For each of the activities shown in the diagram there is a corresponding activity in the client toolkit. These are Java classes. If you want to create a request like the one above you must construct each of the activities, and add it to the Workflow. Creating each activity takes the same number of steps. We instantiate it, then add parameters to the activity, then connect it to the workflow.

The first step is to create the Workflow, using the following line.

PipelineWorkflow pipeline = new PipelineWorkflow();

We will start with the first activity, SQLQuery , which sends an SQL Query to a data resource, and returns with the data in the form of tuples. We first create the activity, add parameters to the activity, in this case two parameters, the ResourceID we will be querying, and the SQL expression. Then we connect the activity to the workflow.
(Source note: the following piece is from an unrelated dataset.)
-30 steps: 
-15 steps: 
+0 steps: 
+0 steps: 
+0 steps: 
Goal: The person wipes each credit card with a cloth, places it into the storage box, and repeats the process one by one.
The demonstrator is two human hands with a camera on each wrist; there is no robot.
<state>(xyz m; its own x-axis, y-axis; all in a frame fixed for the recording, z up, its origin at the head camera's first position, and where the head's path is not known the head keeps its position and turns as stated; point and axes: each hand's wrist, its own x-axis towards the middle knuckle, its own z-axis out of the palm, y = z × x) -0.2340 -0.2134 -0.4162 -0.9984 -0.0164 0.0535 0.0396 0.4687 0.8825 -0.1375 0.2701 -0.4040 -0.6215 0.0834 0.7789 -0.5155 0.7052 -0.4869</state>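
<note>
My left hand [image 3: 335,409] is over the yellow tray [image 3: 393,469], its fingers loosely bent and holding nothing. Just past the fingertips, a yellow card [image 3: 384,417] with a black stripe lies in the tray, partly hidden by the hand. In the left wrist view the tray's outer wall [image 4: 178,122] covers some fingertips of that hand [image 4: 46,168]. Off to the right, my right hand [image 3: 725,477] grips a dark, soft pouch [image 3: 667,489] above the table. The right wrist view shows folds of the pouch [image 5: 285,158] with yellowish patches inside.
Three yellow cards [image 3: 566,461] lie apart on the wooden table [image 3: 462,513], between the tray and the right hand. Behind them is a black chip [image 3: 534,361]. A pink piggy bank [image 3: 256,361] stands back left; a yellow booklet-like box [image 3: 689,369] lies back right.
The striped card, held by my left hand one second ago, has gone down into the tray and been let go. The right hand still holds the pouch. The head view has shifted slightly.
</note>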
First step is to create the activity, call it dsql. SQLQuery expects the name of a data resource, which is called LittleBlackBook on our OGSA-DAI server. Then you need to call SQLQuery with the SQL command. The final step is to add this to the workflow.
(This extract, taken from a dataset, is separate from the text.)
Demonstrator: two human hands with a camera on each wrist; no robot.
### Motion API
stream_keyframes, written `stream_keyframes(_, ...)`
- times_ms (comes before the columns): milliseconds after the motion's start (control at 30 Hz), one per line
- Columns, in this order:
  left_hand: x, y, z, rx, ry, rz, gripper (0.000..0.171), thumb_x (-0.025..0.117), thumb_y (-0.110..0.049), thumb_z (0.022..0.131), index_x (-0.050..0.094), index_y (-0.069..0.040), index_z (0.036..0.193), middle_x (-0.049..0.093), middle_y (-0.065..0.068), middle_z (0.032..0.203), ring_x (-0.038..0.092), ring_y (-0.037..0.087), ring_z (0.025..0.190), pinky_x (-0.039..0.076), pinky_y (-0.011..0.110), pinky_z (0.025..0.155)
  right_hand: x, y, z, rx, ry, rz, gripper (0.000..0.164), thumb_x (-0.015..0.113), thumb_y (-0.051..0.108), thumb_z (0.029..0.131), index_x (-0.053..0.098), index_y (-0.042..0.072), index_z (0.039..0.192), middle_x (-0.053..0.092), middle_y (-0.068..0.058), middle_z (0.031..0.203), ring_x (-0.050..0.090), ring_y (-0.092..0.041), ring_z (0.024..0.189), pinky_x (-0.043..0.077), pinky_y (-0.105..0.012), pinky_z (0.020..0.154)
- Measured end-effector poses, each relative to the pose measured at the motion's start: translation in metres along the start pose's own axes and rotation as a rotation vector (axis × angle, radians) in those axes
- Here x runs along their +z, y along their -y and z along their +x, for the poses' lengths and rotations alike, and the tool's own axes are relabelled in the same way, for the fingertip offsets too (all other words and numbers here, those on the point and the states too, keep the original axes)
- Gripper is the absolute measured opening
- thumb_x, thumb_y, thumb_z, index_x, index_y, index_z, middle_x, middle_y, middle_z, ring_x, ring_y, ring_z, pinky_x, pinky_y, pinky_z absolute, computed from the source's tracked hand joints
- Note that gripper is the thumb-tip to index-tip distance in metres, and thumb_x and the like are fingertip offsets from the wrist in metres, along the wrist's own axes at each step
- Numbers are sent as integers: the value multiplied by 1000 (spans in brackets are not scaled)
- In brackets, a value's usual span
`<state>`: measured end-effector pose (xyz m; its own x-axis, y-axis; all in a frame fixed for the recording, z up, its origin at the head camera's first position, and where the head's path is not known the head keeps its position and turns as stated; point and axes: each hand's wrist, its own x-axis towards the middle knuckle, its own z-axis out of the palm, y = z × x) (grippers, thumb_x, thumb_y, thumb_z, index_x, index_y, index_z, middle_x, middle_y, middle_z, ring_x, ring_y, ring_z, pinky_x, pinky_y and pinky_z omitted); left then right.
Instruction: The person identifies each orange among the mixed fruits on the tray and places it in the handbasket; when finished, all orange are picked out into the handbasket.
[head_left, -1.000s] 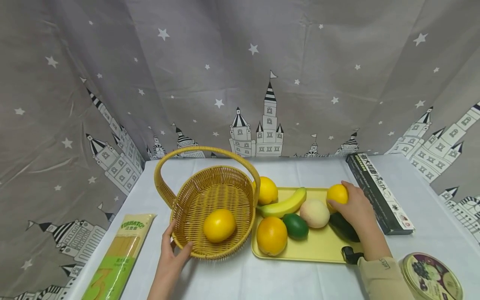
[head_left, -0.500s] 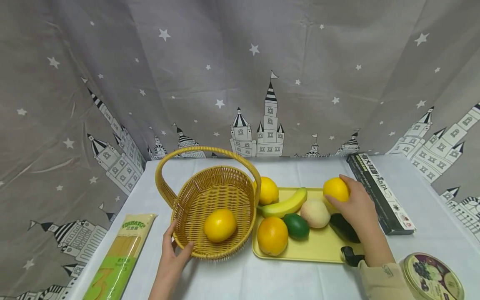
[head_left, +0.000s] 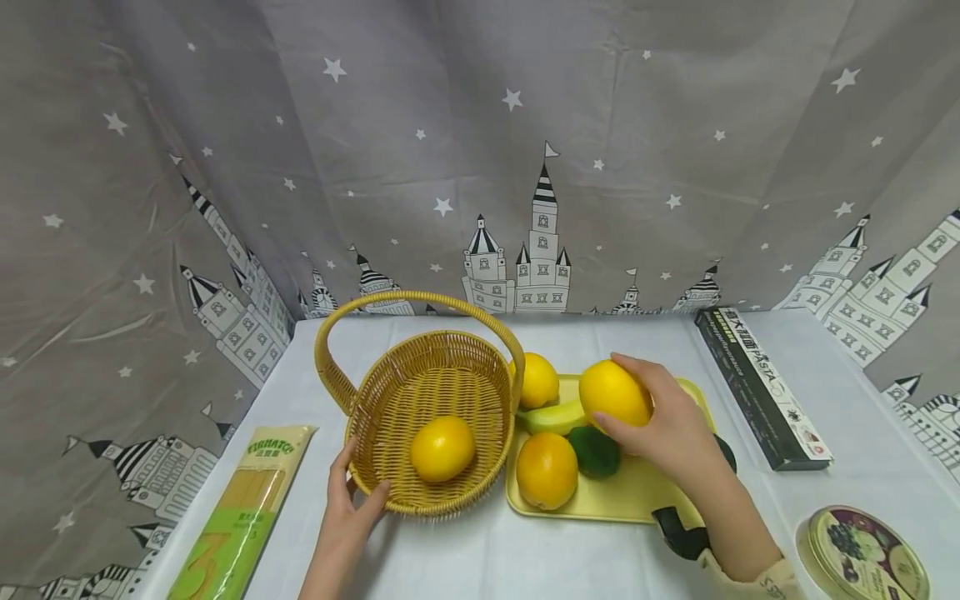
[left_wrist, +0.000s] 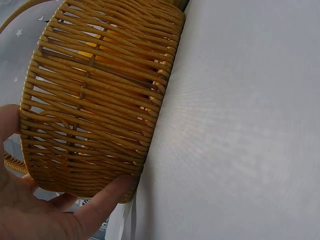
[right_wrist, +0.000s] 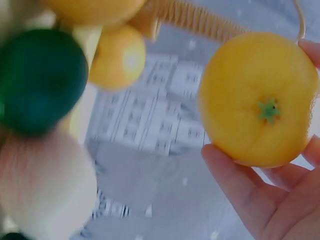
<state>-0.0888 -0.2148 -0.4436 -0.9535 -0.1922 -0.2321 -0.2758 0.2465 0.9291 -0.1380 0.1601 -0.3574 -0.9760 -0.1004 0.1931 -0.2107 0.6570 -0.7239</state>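
Head view: The basket (head_left: 457, 392) stands on the worktop (head_left: 585, 567), its handle raised; all positions are given from it. One lemon-like fruit (head_left: 442, 450) lies inside, toward the near wall. The left hand (head_left: 351, 504) grips the basket at its near left side, fingers and thumb spread round the wall. To the right of the basket, the right hand (head_left: 663, 421) holds an orange (head_left: 613, 392) between thumb and fingers, above the tray (head_left: 615, 502). The tray sits just beside the basket on its right and carries a banana (head_left: 551, 418), a dark green fruit (head_left: 594, 452) and a second citrus fruit (head_left: 547, 471), the last nearest the basket's near right side. A yellow fruit (head_left: 540, 380) is at the basket's right rear, partly behind the handle. Left of the basket lies a spaghetti packet (head_left: 240, 512); well to its right are a pasta box (head_left: 763, 387) and a round tin (head_left: 862, 552).

Left wrist view: The hand is clamped on the basket's woven side, one digit at the rim, another along the wall toward the base.

Right wrist view: The orange, green calyx showing, is pinched and clear of the dark green fruit and a pale peach-like fruit (right_wrist: 45, 185). Part of the basket's handle shows behind.
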Motion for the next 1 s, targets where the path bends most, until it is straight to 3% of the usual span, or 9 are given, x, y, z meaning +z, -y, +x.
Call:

SQLQuery dsql = new SQLQuery();
dsql.setResourceID("LittleBlackBook");
dsql.addExpression("select * from LittleBlackBook where id<10");
pipeline.add(dsql);

The next activity in our workflow is the TupleToWebRowSetCharArraysRef activity, which accepts lists of tuples and converts them to WebRowSet XML formatted output of type [char[]].
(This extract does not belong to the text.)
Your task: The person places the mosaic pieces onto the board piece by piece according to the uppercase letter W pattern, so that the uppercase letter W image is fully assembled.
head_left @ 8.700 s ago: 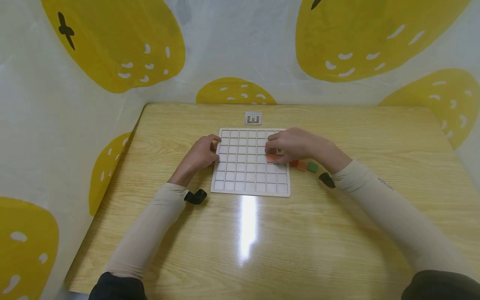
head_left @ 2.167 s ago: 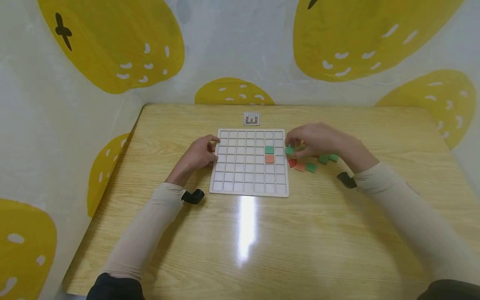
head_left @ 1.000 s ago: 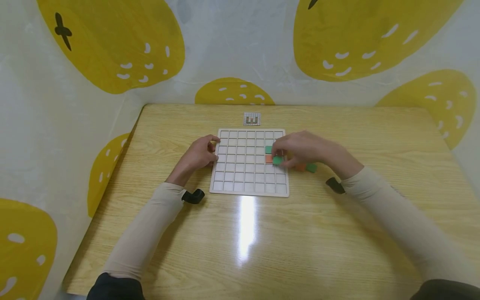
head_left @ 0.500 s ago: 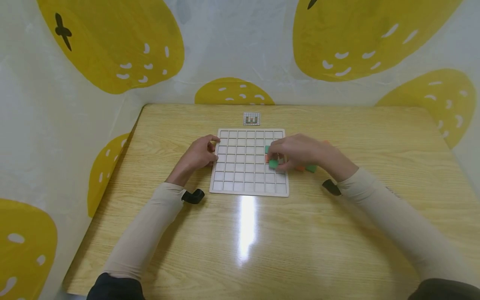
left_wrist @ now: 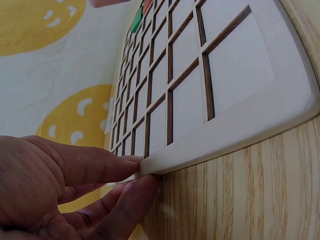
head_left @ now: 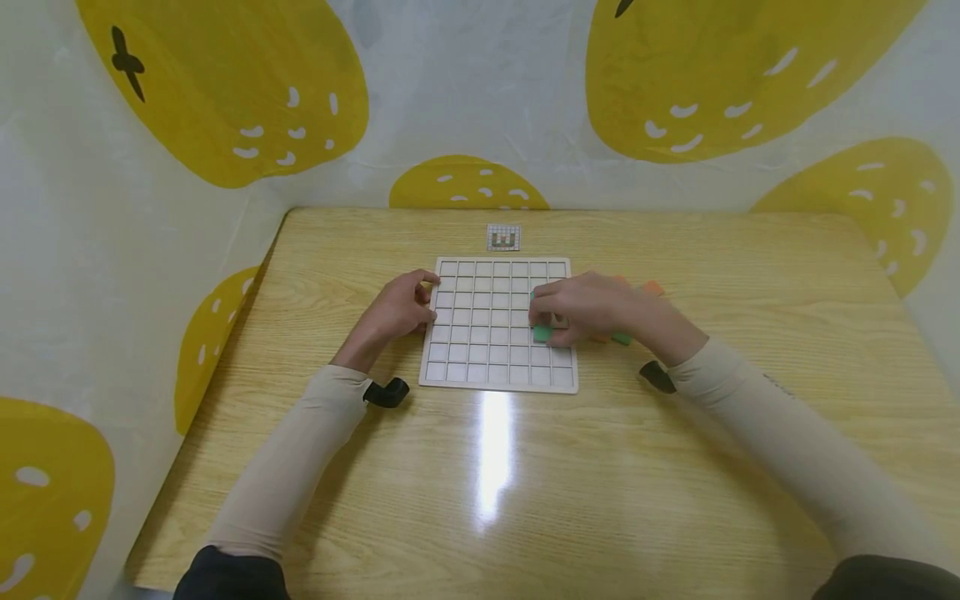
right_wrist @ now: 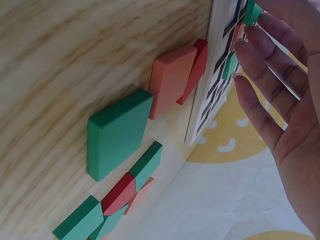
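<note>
Left hand (head_left: 396, 308), thumb and finger holding left edge of gridded board (head_left: 480, 353); card (head_left: 503, 237) behind board; right hand (head_left: 588, 302), fingers pinching green tile (head_left: 542, 334) at board's right part; loose tiles (right_wrist: 119, 136) on counter (head_left: 375, 483) beside it

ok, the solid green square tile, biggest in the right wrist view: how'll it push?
The solid green square tile is probably stiff: straight edges, no visible bend. It should slide rather than roll, having flat sides. Tipping seems unlikely; it's wider than thick.
</note>
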`<state>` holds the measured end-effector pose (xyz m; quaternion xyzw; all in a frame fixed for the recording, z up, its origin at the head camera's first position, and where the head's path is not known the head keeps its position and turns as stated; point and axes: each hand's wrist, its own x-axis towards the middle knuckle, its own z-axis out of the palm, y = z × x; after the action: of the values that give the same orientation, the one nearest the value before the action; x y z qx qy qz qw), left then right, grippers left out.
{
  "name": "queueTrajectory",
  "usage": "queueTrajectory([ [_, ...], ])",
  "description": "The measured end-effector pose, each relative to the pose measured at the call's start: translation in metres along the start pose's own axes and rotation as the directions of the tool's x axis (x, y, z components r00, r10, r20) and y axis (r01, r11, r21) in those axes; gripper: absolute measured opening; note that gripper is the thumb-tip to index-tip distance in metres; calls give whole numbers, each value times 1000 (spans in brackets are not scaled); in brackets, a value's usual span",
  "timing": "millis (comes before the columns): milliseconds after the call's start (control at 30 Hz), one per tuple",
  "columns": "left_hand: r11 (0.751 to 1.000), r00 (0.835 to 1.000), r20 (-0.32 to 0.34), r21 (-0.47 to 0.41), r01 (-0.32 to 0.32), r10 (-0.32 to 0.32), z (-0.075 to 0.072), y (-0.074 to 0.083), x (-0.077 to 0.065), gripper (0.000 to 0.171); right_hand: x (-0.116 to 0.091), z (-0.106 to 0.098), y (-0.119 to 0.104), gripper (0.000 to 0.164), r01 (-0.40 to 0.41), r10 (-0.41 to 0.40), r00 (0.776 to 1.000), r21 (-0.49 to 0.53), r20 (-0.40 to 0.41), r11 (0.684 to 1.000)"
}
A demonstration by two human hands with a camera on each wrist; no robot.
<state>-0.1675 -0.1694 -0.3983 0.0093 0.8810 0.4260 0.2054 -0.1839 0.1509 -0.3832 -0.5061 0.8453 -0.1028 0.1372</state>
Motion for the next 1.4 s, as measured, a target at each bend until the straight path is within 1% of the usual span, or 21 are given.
queueTrajectory([
  [333, 1000, 1000, 2, -5, -12, 12, -1, 0, 0, 57, 2, 1, -1, 24, 17, -17, 1000, -32, -9, 999],
  [533, 1000, 1000, 4, -3, -12, 12, -1, 0, 0, 57, 1, 2, 2, 21, 21, -22, 999, -37, -29, 999],
  [667, 1000, 1000, 5, -7, -12, 12, -1, 0, 0, 57, -4, 2, 3, 19, 16, -18, 998, -32, -54, 999],
  [800, 1000, 1000, 6, -8, -7, 7, -1, 0, -1, 57, -10, 0, 5, 21, -4, 1, 998, -40, -58, 999],
  [967, 1000, 1000, 6, -9, -2, 2, -2, 1, -2, 57, -15, -2, 10, 23, -40, 38, 999, -49, -23, 998],
  [1033, 1000, 1000, 7, -7, -2, 2, -2, 1, -2, 57, -18, -2, 11, 23, -49, 48, 999, -53, -21, 997],
  [1233, 1000, 1000, 5, -1, -7, 7, -1, 0, -1, 57, -29, -3, 15, 23, -57, 52, 997, -80, -62, 995],
  [1400, 1000, 1000, 1, 10, -10, 10, -1, 0, -1, 56, -37, -7, 17, 25, -122, 118, 991, -61, -56, 991],
])
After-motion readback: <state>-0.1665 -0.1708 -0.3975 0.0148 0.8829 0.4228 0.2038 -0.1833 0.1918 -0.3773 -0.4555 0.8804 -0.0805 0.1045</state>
We only need to connect input of the TupleToWebRowSetCharArrays activity with the output of the SQLQuery activity. Then all we need to do is add it to the pipeline.

TupleToWebRowSetCharArrays tupleToWebRowSet = new TupleToWebRowSetCharArrays();
tupleToWebRowSet.connectDataInput(dsql.getDataOutput());
pipeline.add(tupleToWebRowSet);

deliverToFTP activity read from the output of tee, and uploads it as a file on a FTP server. We connect the output of the TupleToWebRowSetCharArrays delivery activity to the input of the FTP activity.

After creating the activity, we need to provide a name and location for the data to be stored in. You will need to change the name of the directory this is stored in, to your user name. So change the red section. We also need to add the FTP host for the FTP delivery activity and to tell OGSA-DAI to use the passive mode for the connection. ANd of course, we need to connect in input of this activity to the output of the last activity, or it will have no data. Be sure to change the filename to something directory name in red, so that you don't overwrite over peoples uploads.

DeliverToFTP dftp = new DeliverToFTP();
dftp.addFilename("/incoming/user00/SQLOutput.txt");
dftp.addHost("anonymous:anonymous@tc07.nesc.ed.ac.uk");
dftp.addPassiveMode(true);
dftp.connectDataInput(tupleToWebRowSet.getResultOutput());
pipeline.add(dftp);

We have now added out 3 activities, and connected them to the pipeline. The pipeline request is now ready and you can submit it for execution by the DataRequestExecutionresource on the server.

RequestResource requestResource = drer.execute(pipeline, RequestExecutionType.SYNCHRONOUS);

You can see from the above that we have chosen to execute the request synchronously. This means that the method returns after the request has completed. When the request has completed and the method returned you can print out the request status. The request status contains a status for each activity and any warnings or errors that may have occurred.

System.out.println(requestResource.getRequestStatus());

Nextn compile the code and run the project. The first command compiles the file we just added to with the Java compiler. The next command runs the file.

[jlyons@tc07 OGSA]$ javac practical/Scenario1.java 

[jlyons@tc07 OGSA]$ java practical.Scenario1 

When we run the application, you should see all parts successfully completed.

[jlyons@tc07 OGSA]$  java practical.Scenario1

Request id="ogsadai-115852d323c"

Request status="uk.org.ogsadai.resource.request.status.COMPLETED"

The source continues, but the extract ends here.